>>I think I read a post a while ago about the positioning of a mast in a
>>mast sleeve. Is it wise to put the same side of the mast in compression
>>or tension all the time? For example, if the mast is not positioned the
>>same way all the time in the sleeve, a specific side of the mast will be
>>in compression one time and then perhaps in tension the next. Would it
>>better to make sure the one side recieves compression all the time? Any
>On the other hand, I hear that many top sailors always rig a sail according
>to the 'natural' curve of the mast - the small amount of curve from dead
>straight that any mast will have.
I'm no techno wizard but have been using carbon masts for about 12
years now and have never had a failure of any kind.

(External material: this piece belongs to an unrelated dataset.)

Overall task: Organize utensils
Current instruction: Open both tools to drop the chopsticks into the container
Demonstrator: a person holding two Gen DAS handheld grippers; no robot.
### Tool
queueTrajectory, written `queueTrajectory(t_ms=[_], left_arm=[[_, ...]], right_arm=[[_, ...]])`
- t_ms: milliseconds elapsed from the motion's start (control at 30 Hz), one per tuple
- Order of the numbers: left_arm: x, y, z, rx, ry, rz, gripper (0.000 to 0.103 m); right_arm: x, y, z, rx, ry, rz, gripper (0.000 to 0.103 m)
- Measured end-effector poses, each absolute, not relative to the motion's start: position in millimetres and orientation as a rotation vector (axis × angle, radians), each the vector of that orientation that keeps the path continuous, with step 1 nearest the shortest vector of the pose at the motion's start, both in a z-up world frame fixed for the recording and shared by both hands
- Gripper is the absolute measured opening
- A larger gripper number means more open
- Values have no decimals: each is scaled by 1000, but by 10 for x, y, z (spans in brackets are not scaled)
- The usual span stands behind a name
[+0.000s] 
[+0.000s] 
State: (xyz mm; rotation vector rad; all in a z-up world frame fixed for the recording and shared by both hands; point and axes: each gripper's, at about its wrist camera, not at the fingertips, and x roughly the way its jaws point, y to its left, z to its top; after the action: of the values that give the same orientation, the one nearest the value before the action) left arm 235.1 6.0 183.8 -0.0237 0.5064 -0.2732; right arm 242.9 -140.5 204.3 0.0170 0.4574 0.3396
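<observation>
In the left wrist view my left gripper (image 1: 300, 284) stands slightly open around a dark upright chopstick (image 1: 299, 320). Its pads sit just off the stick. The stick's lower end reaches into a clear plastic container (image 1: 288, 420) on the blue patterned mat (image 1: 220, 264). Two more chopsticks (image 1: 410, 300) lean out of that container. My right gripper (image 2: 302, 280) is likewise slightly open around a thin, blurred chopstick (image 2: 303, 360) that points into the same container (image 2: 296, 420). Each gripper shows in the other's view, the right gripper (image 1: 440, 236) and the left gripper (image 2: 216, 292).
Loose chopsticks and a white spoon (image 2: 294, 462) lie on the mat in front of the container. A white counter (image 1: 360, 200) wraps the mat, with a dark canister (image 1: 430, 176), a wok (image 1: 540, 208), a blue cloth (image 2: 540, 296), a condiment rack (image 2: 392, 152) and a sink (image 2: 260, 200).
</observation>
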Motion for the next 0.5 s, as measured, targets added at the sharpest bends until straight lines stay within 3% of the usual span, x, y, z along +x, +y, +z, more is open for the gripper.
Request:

I have a advanced composites engineering book and what little I can
understand leads me to believe that the aforementioned "pros" may be
right and this agrees completely with my experience.
If you get a new mast, try to match the joint so it fits with no gaps
at the vetical parting line of the joint (ie twist it around until it
has the least possible gap). Then mark the top in relation to the
bottom with a paint marker or tape.
Then roll the mast on a smooth surface or sight down the mast while
rolling it on the tip. If it has a definite "high side" mark this as
the front and always put it toward the front of the rig.
My north Xcellerators have serial number stickers on the top and
bottom and when aligned I always put this to the front.
My un high tech analysis is that if you bent the mast in the same
direction all the time you will eliminate (to the extent possible)
something called "interlaminar stress" which means that adjacent
layers of composite fibers are not forced one way today and the
opposite way tomorrw which could eventually damage the interlaminar
bond and weaken the mast.
It works for me, the pros seem to agree, and the textbook suggests
that it's a good idea.
Go for it!
F2 Boards;North Sails/Rigs;True Ames/Rainbow; SpeedTech .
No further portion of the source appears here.